Palliative care may prolong survival

Here's a study that probably surprised many folks, but it shouldn't have. The boosters of palliative care haven't done a very good job of defining it. As a result there is a tendency to conflate palliative care with hospice and other models of end of life care (see Bob Wachter's post entitled My Patients Are Dying… And I’ve Never Been Prouder).

The findings:

Among patients with metastatic non–small-cell lung cancer, early palliative care led to significant improvements in both quality of life and mood. As compared with patients receiving standard care, patients receiving early palliative care had less aggressive care at the end of life but longer survival.

Although there was less aggressive care at the end of life, palliative care was given alongside standard oncology care.

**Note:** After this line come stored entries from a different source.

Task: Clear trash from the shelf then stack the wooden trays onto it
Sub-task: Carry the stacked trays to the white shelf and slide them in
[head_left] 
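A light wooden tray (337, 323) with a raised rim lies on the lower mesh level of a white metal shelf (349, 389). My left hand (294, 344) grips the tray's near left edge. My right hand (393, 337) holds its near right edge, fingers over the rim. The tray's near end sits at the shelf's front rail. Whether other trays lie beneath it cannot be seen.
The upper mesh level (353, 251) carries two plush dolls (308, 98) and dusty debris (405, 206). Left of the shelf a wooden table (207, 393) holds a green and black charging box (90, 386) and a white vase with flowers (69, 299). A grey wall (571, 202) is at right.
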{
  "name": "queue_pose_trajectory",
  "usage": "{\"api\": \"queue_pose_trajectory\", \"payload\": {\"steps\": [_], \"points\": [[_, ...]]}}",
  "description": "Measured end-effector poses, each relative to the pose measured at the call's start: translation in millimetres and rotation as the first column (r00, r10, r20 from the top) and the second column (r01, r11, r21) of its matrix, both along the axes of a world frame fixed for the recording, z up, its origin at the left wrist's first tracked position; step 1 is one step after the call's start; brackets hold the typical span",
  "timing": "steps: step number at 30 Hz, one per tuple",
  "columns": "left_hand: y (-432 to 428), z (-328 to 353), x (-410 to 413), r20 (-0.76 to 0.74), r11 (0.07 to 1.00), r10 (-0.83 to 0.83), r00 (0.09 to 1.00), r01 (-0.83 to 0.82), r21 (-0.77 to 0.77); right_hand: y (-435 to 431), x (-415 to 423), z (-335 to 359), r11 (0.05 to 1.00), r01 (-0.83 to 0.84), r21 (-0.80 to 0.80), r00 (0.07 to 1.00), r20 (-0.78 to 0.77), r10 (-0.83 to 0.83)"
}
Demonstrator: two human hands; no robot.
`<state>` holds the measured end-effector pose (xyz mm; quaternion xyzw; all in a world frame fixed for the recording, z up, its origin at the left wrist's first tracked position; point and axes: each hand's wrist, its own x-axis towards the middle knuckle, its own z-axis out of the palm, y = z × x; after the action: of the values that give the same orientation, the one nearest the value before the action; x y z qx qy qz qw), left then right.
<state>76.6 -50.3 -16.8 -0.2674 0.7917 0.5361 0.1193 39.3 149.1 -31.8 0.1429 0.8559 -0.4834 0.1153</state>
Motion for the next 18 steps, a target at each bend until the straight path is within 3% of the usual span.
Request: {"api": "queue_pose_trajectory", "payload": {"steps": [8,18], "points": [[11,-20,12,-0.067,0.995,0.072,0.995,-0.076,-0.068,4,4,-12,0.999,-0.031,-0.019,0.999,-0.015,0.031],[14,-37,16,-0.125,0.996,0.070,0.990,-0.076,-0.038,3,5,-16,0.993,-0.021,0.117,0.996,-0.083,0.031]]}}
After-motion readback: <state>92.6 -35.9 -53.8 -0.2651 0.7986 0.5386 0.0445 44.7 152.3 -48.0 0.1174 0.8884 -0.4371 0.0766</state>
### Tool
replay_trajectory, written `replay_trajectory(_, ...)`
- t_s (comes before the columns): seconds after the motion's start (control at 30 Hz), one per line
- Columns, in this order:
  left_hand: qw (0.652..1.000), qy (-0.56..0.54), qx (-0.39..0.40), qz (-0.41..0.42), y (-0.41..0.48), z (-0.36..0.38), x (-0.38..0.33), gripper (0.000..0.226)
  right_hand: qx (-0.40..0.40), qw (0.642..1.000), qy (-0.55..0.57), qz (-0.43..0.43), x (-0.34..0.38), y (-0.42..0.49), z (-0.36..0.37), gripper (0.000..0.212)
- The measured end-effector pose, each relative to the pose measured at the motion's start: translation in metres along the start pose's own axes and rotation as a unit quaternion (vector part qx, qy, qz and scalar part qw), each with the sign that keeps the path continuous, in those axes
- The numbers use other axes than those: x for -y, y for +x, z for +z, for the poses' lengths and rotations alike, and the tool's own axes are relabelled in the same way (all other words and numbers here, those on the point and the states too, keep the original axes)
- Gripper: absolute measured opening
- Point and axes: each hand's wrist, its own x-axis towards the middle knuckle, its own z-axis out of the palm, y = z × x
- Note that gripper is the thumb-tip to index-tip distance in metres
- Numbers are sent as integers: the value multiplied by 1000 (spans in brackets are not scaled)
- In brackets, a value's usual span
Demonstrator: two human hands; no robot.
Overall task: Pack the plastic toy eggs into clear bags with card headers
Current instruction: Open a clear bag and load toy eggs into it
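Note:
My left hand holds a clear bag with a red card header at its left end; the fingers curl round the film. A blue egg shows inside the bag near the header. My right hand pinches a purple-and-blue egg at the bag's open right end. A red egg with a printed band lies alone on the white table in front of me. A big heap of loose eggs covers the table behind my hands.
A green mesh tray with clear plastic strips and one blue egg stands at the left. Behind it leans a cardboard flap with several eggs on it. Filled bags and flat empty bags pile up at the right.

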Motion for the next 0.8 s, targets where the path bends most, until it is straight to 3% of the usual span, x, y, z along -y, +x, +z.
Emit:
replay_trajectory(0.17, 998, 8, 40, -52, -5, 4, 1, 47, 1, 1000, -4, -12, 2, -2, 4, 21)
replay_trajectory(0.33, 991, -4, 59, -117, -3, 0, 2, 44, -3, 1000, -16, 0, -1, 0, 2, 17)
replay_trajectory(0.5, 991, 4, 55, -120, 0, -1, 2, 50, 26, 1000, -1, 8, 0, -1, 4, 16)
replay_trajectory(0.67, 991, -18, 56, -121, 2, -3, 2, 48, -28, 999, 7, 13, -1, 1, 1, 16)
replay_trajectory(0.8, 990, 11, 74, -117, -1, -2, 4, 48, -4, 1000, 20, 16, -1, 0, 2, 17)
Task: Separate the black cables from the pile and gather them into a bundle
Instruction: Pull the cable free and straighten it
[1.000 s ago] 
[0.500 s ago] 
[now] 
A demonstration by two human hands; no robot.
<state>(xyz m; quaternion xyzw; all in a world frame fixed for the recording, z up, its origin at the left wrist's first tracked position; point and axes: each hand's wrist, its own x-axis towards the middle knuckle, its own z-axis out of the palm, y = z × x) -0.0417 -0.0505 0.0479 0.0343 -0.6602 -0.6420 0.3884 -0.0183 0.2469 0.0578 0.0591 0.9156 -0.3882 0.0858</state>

This from the accompanying NEJM editorial adds clarity:

Palliative care is provided both within the Medicare hospice benefit (hospice palliative care) and outside it (nonhospice palliative care). Nonhospice palliative care is offered simultaneously with life-prolonging and curative therapies for persons living with serious, complex, and life-threatening illness. Hospice palliative care becomes appropriate when curative treatments are no longer beneficial, when the burdens of these treatments exceed their benefits, or when patients are entering the last weeks to months of life.1


So there is a branch of palliative care administratively designated as “hospice palliative care” but nonhospice palliative care seems to be the larger piece.

DB weighs in here.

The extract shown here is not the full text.